• Aim of the exercise: No image is to be carried over; reproduce the rest of the listing word for word.

• Source material:
■ ■ ■ ■

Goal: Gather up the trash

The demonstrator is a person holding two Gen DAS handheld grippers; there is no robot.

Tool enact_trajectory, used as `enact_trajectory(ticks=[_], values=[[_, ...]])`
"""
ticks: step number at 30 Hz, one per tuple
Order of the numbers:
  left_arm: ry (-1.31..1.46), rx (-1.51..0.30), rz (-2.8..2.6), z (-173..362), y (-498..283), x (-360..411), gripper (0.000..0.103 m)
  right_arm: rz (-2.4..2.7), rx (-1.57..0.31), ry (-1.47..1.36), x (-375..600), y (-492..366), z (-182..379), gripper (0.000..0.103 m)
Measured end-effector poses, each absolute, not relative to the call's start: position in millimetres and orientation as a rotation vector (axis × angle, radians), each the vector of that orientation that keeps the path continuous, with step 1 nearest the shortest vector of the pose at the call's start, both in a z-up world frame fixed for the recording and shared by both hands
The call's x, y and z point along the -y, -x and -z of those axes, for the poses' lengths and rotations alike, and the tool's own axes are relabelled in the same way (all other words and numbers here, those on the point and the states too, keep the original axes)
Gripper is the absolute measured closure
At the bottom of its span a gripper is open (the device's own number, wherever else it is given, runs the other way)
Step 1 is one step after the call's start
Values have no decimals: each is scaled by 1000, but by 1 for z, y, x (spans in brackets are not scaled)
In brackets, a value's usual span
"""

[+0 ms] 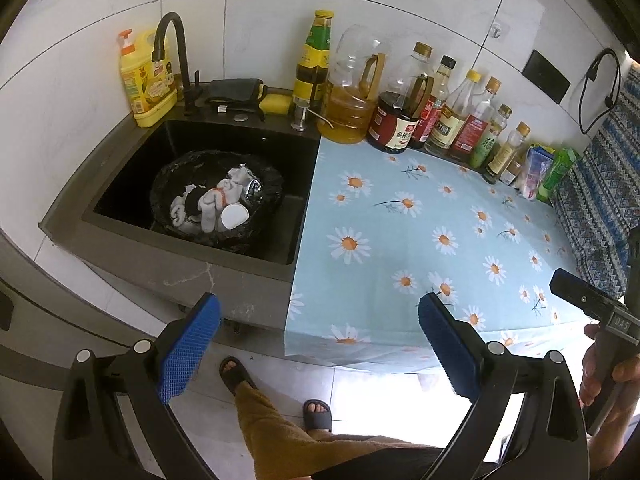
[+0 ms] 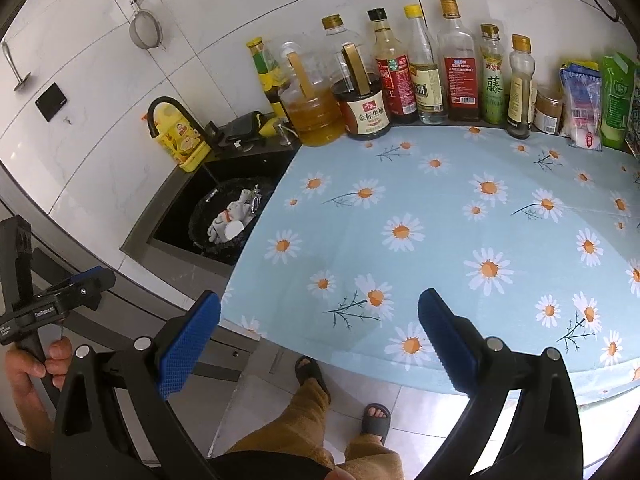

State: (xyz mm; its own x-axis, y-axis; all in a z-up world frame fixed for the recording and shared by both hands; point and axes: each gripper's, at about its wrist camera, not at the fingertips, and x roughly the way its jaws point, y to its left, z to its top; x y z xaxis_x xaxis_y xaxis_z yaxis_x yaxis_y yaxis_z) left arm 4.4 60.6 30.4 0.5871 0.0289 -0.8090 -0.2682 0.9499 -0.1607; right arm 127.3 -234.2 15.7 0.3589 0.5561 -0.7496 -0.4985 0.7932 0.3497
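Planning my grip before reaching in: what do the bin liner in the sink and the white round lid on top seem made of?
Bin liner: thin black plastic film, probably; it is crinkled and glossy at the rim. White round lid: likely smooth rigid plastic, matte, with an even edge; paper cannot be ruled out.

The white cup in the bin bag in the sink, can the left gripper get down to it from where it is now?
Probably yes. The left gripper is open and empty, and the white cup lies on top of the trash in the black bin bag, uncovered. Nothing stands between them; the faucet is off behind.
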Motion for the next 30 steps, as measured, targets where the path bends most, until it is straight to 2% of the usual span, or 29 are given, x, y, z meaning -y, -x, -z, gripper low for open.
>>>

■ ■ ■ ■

• Your solution:
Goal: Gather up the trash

The demonstrator is a person holding two Gen DAS handheld grippers; there is no robot.

Tool enact_trajectory, used as `enact_trajectory(ticks=[_], values=[[_, ...]])`
"""
ticks: step number at 30 Hz, one per tuple
Order of the numbers:
  left_arm: ry (-1.31..1.46), rx (-1.51..0.30), rz (-2.8..2.6), z (-173..362), y (-498..283), x (-360..411), gripper (0.000..0.103 m)
  right_arm: rz (-2.4..2.7), rx (-1.57..0.31), ry (-1.47..1.36), x (-375..600), y (-492..366), z (-182..379), gripper (0.000..0.103 m)
Measured end-effector poses, each absolute, not relative to the call's start: position in millimetres and orientation as a rotation vector (axis × angle, radians), each the vector of that orientation that keeps the path continuous, with step 1 nearest the shortest vector of the pose at the call's start, both in a z-up world frame fixed for the recording and shared by both hands
The call's x, y and z point along the -y, -x and -z of those axes, for the poses' lengths and rotations alike, and the tool's own axes are relabelled in the same way (all other words and numbers here, those on the point and the states too, keep the original axes)
Gripper is the absolute measured closure
At the bottom of its span a gripper is open (the device's own number, wherever else it is given, runs the other way)
Step 1 is one step after the call's start
Values have no decimals: each is scaled by 1000, but by 1 for z, y, x (spans in brackets are not scaled)
In brackets, a value's usual span
"""

[+0 ms] 
[+0 ms] 

State: (xyz mm; its own x-axis, y-axis; all in a z-up world frame fixed for the recording and shared by both hands; point and axes: each gripper's, at about its wrist camera, not at the fingertips, and x roughly the way its jaws point, y to its left, z to its top; x y z xaxis_x xaxis_y xaxis_z yaxis_x yaxis_y yaxis_z) left arm 4.4 60.6 30.4 0.5871 0.0289 -0.8090 -0.2682 0.9499 -0.1607; right arm 127.3 -234.2 15.7 0.3589 0.5561 -0.7496 -0.4985 0.7932 0.3497
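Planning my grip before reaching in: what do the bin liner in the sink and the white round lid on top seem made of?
Bin liner: thin black plastic film, probably; it is crinkled and glossy at the rim. White round lid: likely smooth rigid plastic, matte, with an even edge; paper cannot be ruled out.

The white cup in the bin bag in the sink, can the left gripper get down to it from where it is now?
Probably yes. The left gripper is open and empty, and the white cup lies on top of the trash in the black bin bag, uncovered. Nothing stands between them; the faucet is off behind.
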Motion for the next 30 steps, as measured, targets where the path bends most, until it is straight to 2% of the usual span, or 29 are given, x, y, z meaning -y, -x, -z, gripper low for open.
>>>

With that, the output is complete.